● **WORK TO COMPLETE**: Your answer should be the lines below from the one with "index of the" to the one with "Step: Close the", both included, given again exactly and with nothing added.

[Data entries]
---*---

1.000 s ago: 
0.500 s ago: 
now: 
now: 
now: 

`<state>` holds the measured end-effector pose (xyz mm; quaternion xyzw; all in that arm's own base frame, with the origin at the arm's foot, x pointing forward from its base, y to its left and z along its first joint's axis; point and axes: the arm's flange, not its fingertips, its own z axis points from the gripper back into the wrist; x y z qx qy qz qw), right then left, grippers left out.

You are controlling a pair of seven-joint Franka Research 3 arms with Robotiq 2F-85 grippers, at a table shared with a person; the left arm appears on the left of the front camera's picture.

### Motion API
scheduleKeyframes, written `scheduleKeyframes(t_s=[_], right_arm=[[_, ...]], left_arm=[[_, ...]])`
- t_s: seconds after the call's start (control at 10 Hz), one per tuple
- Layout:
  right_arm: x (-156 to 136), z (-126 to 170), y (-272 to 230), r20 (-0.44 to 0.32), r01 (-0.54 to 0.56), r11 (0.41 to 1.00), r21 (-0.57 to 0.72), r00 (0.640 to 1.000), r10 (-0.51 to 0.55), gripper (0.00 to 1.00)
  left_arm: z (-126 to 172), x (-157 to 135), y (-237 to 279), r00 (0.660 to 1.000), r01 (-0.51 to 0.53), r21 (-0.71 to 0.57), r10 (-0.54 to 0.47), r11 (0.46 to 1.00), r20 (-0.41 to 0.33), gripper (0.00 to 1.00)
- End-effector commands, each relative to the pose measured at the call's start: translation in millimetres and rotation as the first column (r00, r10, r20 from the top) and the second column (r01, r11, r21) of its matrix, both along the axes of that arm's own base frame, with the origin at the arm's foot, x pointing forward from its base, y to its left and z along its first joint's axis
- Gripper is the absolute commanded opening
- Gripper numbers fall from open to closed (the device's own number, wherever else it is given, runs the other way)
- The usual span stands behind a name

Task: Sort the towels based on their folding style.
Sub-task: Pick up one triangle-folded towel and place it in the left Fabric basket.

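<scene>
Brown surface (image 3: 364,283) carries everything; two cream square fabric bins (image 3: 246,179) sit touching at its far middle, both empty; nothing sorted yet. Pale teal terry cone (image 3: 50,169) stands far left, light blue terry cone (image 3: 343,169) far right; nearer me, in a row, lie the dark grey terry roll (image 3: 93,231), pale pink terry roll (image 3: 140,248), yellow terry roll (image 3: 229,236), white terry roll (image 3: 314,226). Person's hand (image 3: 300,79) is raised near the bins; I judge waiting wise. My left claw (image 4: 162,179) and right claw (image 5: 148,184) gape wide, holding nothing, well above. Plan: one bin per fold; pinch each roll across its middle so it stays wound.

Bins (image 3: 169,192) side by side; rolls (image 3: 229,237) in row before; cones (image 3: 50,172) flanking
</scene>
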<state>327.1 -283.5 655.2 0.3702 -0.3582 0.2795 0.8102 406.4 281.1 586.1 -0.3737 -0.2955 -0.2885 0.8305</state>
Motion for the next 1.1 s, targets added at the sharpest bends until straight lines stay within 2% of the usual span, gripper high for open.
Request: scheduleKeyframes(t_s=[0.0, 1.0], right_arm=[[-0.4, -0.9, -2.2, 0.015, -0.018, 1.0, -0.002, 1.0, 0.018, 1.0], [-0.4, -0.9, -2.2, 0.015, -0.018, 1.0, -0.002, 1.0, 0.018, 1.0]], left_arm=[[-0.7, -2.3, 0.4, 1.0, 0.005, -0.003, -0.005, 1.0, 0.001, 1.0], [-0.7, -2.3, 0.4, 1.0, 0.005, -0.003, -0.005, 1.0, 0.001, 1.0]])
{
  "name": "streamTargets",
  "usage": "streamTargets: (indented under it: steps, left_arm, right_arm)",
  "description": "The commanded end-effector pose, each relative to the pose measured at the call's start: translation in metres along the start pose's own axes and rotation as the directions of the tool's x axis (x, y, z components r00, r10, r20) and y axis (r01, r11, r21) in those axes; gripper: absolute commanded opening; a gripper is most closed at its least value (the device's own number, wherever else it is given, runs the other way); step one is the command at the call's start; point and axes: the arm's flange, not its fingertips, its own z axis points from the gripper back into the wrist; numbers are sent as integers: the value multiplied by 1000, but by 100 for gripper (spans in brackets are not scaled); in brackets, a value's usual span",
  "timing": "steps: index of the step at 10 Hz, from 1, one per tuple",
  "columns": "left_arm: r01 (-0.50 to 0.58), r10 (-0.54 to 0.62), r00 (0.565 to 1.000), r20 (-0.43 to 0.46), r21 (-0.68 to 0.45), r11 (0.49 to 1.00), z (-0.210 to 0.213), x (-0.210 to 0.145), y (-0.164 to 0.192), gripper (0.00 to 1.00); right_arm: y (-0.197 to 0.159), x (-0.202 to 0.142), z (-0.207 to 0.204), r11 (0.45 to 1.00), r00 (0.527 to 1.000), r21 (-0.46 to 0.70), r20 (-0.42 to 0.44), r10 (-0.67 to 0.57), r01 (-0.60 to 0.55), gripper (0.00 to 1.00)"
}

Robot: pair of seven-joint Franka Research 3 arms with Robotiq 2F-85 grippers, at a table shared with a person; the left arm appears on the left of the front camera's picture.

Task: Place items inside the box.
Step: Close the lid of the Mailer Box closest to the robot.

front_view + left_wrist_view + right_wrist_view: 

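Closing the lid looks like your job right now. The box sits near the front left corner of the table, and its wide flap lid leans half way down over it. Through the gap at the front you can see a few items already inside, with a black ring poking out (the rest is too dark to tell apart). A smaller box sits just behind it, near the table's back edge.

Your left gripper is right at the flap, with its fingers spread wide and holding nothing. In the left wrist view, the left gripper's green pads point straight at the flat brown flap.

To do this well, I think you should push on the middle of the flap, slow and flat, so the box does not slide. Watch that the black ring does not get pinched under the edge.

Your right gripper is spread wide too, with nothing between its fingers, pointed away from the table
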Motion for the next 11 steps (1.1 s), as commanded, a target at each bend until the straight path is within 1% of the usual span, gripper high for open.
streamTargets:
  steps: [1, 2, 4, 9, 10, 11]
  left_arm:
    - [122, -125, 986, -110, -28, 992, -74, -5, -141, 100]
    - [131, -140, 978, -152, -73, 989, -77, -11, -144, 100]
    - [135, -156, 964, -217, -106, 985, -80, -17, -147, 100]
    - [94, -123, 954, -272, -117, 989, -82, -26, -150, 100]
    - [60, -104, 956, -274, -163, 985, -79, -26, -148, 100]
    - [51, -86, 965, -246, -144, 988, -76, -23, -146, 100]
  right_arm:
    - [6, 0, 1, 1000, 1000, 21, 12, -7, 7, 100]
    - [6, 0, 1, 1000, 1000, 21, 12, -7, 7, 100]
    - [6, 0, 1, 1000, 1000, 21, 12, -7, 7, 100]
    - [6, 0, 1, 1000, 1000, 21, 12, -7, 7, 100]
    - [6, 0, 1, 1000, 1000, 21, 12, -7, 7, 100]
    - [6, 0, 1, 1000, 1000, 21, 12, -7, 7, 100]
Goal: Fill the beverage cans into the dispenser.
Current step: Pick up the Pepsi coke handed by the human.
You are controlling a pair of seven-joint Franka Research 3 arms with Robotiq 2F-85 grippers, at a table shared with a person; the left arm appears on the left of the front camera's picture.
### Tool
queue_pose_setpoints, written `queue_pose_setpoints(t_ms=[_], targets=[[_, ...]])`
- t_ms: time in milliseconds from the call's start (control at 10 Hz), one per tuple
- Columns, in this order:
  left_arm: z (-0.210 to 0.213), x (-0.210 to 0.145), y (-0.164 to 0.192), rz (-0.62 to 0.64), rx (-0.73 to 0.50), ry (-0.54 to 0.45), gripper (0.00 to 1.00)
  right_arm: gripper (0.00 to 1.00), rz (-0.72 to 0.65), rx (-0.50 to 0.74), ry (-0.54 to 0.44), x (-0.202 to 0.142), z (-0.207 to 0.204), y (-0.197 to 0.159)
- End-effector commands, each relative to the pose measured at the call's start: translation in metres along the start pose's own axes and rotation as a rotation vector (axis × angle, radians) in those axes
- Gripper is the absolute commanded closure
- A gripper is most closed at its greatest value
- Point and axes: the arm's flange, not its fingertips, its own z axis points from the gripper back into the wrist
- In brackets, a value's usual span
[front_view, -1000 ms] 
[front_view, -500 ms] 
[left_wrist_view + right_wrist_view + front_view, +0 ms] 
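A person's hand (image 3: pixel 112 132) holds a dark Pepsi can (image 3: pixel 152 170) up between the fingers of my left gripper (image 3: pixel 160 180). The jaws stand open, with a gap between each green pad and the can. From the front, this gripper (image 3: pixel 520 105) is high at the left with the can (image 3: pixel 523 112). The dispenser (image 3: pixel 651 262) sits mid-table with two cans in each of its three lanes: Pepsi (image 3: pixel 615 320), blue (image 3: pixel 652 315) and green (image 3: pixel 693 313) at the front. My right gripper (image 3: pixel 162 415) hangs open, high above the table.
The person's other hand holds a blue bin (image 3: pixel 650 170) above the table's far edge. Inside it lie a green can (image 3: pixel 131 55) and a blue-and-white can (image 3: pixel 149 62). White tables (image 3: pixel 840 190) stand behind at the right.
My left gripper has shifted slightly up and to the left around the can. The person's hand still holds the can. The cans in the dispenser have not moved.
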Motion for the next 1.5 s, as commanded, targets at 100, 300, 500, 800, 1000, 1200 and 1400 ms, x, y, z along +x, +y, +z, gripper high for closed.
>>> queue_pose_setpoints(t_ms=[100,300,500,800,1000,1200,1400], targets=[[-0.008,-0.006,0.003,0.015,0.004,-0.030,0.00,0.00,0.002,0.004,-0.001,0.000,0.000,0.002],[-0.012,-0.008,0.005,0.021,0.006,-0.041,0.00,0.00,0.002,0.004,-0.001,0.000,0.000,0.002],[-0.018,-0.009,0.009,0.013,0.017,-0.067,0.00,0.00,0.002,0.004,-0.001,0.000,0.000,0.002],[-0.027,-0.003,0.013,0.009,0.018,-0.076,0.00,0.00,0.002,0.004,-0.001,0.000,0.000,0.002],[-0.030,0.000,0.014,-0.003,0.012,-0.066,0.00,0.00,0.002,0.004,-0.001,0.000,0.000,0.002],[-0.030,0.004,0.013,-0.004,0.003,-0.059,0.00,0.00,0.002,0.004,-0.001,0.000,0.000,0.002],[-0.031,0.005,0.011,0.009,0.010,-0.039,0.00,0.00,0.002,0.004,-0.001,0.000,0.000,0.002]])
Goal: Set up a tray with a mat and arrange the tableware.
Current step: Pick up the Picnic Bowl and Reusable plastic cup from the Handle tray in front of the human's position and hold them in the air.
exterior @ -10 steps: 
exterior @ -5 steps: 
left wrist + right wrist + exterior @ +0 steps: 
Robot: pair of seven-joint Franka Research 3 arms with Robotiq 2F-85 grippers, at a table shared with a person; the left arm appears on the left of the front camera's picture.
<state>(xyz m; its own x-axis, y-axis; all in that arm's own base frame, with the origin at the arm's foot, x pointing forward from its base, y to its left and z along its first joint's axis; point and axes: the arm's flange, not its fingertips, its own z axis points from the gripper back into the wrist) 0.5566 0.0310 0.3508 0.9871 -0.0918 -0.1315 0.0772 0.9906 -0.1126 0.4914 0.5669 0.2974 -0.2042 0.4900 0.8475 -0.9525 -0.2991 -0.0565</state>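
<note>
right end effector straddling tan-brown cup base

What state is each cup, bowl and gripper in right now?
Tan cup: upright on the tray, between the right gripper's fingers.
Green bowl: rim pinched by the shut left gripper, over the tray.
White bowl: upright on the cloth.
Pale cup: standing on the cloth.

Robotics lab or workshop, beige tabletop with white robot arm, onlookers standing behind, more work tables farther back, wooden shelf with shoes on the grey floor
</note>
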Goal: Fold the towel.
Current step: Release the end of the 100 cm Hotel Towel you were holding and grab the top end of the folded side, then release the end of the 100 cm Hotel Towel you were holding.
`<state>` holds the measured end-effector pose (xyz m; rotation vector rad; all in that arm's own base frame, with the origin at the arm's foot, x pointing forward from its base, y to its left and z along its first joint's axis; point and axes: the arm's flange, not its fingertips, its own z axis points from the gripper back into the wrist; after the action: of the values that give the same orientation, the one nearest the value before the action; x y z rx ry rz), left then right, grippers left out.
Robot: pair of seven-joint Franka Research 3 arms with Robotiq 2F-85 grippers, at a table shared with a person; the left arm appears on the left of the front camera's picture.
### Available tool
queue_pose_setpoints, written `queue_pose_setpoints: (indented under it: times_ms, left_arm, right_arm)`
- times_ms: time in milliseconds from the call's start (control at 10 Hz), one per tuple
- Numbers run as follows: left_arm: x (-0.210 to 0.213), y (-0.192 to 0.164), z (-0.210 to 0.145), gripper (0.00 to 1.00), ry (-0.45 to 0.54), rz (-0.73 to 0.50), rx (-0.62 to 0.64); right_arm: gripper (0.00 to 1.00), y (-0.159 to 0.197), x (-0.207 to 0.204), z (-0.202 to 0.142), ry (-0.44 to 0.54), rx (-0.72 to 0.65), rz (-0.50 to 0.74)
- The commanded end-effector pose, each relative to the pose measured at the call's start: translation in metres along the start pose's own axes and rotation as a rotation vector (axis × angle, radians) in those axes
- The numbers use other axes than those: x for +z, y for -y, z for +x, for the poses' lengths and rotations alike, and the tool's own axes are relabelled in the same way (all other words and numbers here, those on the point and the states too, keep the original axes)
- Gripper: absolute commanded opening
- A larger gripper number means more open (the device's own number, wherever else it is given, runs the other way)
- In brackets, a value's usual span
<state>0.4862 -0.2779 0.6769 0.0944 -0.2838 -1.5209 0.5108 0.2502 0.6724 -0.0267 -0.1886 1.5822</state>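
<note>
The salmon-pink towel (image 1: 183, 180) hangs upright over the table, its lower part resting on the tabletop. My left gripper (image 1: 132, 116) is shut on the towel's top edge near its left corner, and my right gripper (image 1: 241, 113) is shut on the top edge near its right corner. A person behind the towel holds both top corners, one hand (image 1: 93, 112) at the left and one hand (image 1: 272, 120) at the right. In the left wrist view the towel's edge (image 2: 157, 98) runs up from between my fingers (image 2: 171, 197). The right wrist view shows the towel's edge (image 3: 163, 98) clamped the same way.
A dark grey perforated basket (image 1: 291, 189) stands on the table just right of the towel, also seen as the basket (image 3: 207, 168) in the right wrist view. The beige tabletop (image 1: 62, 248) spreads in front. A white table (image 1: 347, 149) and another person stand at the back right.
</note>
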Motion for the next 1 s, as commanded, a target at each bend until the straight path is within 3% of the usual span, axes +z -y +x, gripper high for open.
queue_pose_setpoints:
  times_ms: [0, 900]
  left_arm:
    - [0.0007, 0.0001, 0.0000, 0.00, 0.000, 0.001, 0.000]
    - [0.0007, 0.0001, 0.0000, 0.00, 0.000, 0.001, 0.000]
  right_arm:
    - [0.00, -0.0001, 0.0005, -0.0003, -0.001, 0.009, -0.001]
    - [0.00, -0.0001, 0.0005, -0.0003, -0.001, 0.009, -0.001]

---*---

● **SOLUTION FOR THIS PROBLEM**:
  "timing": "steps: index of the step at 10 Hz, from 1, one per tuple",
  "columns": "left_arm: r01 (-0.50 to 0.58), r10 (-0.54 to 0.62), r00 (0.565 to 1.000), r20 (-0.43 to 0.46), r21 (-0.68 to 0.45), r11 (0.49 to 1.00), z (-0.210 to 0.213), x (-0.210 to 0.145), y (-0.164 to 0.192), gripper (0.00 to 1.00); right_arm: y (-0.197 to 0.159), x (-0.202 to 0.142), z (-0.207 to 0.204), r11 (0.45 to 1.00), r00 (0.527 to 1.000), r21 (-0.46 to 0.70), r20 (-0.42 to 0.44), r10 (-0.67 to 0.57), r01 (-0.60 to 0.55), gripper (0.00 to 1.00)"
}

Robot: pair of seven-joint Franka Research 3 arms with Robotiq 2F-85 grippers, at a table shared with a person; the left arm appears on the left of the front camera's picture.

Task: Place items inside the box.
Step: Close the lid of the Mailer Box closest to the robot.

Nothing more is needed for this answer.